No ensaio Um Teto Todo Seu (1929), Virginia Woolf defendeu que a mulher tivesse seu próprio espaço físico e tempo reservado para sentar-se e escrever. Ou seja, um teto todo seu para que pudesse cavar seu lugar na literatura e sobressair-se tal qual os homens faziam há séculos, não por uma aptidão que lhes fosse exclusiva, mas porque a eles foi dada a alforria das tarefas do lar e o ócio necessário para que exercessem sua criatividade e intelectualidade.
Quando a escritora Claudia Tajes e a psicanalista e escritora Diana Corso decidem sentar-se e escrever uma para a outra, transformando suas cartas em um livro de dupla autoria, potencializam o pedido da antecessora britânica, que foi uma das maiores autoras do século 20, e conquistam ainda mais hectares nesse terreno literário já amplamente desbravado por elas.
Em Da Sempre Tua (Arquipélago Editorial, 192 páginas, R$ 59,90), Claudia e Diana trocam correspondências e expõem aos leitores vulnerabilidades e inadequações de duas mulheres na meia-idade que são mães, amigas, namoradas, esposas, profissionais e, acima de tudo, seres humanos.
Misturando realidade e ficção, Claudia, que assume o codinome C., desintegra-se pela culpa e sensação de fracasso por ser quem é e por sentir o que sente, enquanto Diana, que é D., busca levantar o moral da amiga em uma troca sarcástica e honesta que transforma falhas e faltas em atestados imprescindíveis de que estão vivas.
— Assim como a C., eu ainda não me acostumei com a ideia de envelhecer, embora espere ter uma longa vida para entender isso.
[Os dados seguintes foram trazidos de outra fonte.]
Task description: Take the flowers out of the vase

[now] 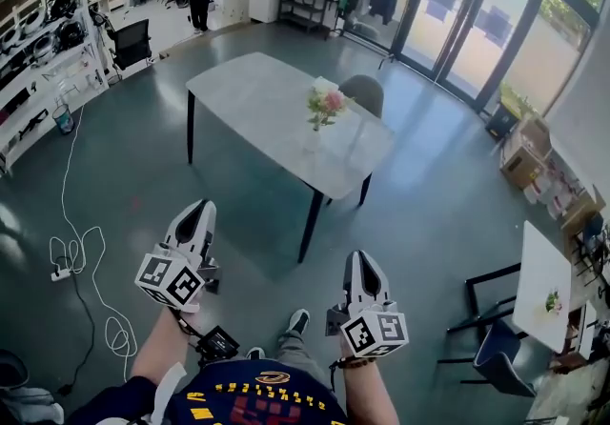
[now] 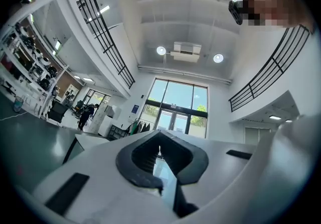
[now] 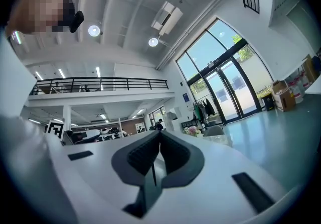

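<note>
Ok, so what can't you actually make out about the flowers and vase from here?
Vase: head view, too small and pale against the table to tell its shape or contents.
Flowers: head view, too small to count stems; right gripper view, a tiny speck.
Left gripper view: neither shows; the left gripper itself fills the lower frame.

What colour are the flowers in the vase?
The flowers are pink and whitish; the head view shows them best.

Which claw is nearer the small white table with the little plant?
Right. The right claw sits left of the white table; the left claw is farther left, beyond it.
</note>
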The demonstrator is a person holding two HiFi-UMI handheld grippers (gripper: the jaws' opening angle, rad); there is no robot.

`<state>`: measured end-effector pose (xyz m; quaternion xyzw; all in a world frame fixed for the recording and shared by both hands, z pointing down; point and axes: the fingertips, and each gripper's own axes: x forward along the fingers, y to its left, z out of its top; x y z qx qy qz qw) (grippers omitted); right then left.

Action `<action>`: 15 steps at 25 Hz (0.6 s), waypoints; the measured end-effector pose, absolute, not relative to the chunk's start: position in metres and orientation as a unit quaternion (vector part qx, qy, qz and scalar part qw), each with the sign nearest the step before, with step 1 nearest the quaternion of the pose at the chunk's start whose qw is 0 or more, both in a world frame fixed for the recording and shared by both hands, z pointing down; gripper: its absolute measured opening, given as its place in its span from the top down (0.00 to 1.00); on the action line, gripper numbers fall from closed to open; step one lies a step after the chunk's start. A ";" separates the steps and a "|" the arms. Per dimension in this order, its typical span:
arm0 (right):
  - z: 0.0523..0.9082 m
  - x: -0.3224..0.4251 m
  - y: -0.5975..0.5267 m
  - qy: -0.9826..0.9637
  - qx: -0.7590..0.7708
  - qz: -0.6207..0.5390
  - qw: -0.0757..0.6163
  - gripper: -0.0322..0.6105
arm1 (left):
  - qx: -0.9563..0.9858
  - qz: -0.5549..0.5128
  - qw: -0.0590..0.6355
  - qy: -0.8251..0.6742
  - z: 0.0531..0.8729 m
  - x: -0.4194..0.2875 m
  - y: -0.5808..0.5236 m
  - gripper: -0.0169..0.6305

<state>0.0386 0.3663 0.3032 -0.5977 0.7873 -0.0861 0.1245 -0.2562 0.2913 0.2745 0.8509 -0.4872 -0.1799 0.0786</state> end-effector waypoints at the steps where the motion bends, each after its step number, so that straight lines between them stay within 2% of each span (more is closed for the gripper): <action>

A C. começa o livro demitida de uma agência de propaganda, e eu recém havia sido comunicada de que o meu contrato com a Globo não seria renovado depois de quase 15 anos. Bom, nem o da Fátima Bernardes foi renovado, imagina o meu. Então, muitas das minhas mágoas acabaram refletidas nas cartas da C. — diz Claudia, que é colunista de GZH.
Escritoras experientes na vida real, cada uma com uma porção de livros publicados, elas tornaram-se amigas porque a filha de Diana, Júlia, tinha verdadeira admiração pelos livros de Tajes. Aproximaram-se aos poucos, até surgir a ideia de misturar os talentos. Na pandemia, criaram o podcast Eu te Conto um Conto, disponível nas plataformas de áudio. Mas a vontade de se comunicar por cartas, inventando alter egos, permaneceu.
— Passamos realmente a mandar cartas uma para a outra, embora tivéssemos claro que era o projeto de um livro. Eu parava tudo para responder e ficava ansiando pela próxima carta da Claudia. Inventamos as personagens C. e D., que somos nós, acrescidas da liberdade poética. A Claudia foi me oferecendo seu suporte como escritora, e eu entrei como psicanalista. Por isso, a mal disfarçada personagem dela é uma espécie de escritora sem muito sucesso, o que é mentira, e a minha é uma psicanalista neurótica, o que é verdade — diz Diana.
Além do deboche elegante, Diana lança observações pertinentes sobre a figura masculina, colocando-os em trajes mais simples do que estamos acostumados a ver — em contraposição, mulheres em sofisticada personalidade. "Não creio que a maior parte dos homens aprecie demasiadas verdades. Eles são muito dependentes da adulação para suportar nosso pensamento ferino, que aprenderam a temer. Talvez eles estejam certos, piram menos", escreve.
Claudia, que encarna muito bem a persona aflita com suas próprias sombras, chega até a inventar um nome para a culpa que sente a todo momento: Corina. "É a Corina que não deixa esquecer o meu relacionamento com minha mãe, por exemplo. Se minha mãe falava do Big Brother, eu fechava a cara. Se falava de doença, eu me irritava. Se falava de pessoas que não me interessavam, eu dava uma patada e encerrava o assunto. Aí minha mãe morre cedo demais e eu fico aqui, me remoendo com a Corina".
Na profunda intimidade que se cria entre uma carta e outra, entre um ato de genialidade com as palavras e uma confissão de moer o coração, Diana e Claudia celebram uma das relações mais importantes para a mulher do século 21: a amizade feminina, laço antigo muitas vezes distorcido e malfalado, talvez, pelo poder que detém.
— Aceitamos que se dissessem coisas terríveis sobre a relação entre as mulheres: que só sabemos competir por homens, que somos víboras umas com as outras. A difamação da amizade feminina, discurso que tantas reproduzem, fez parte dessa clandestinidade da rede de solidariedade que sempre nos foi imprescindível. Em muitas épocas, as cartas foram os únicos escritos que restaram para contar a história das mulheres. Com as cartas, elas conseguiam transpor os obstáculos sociais que as impediam de conviver mais — diz Diana.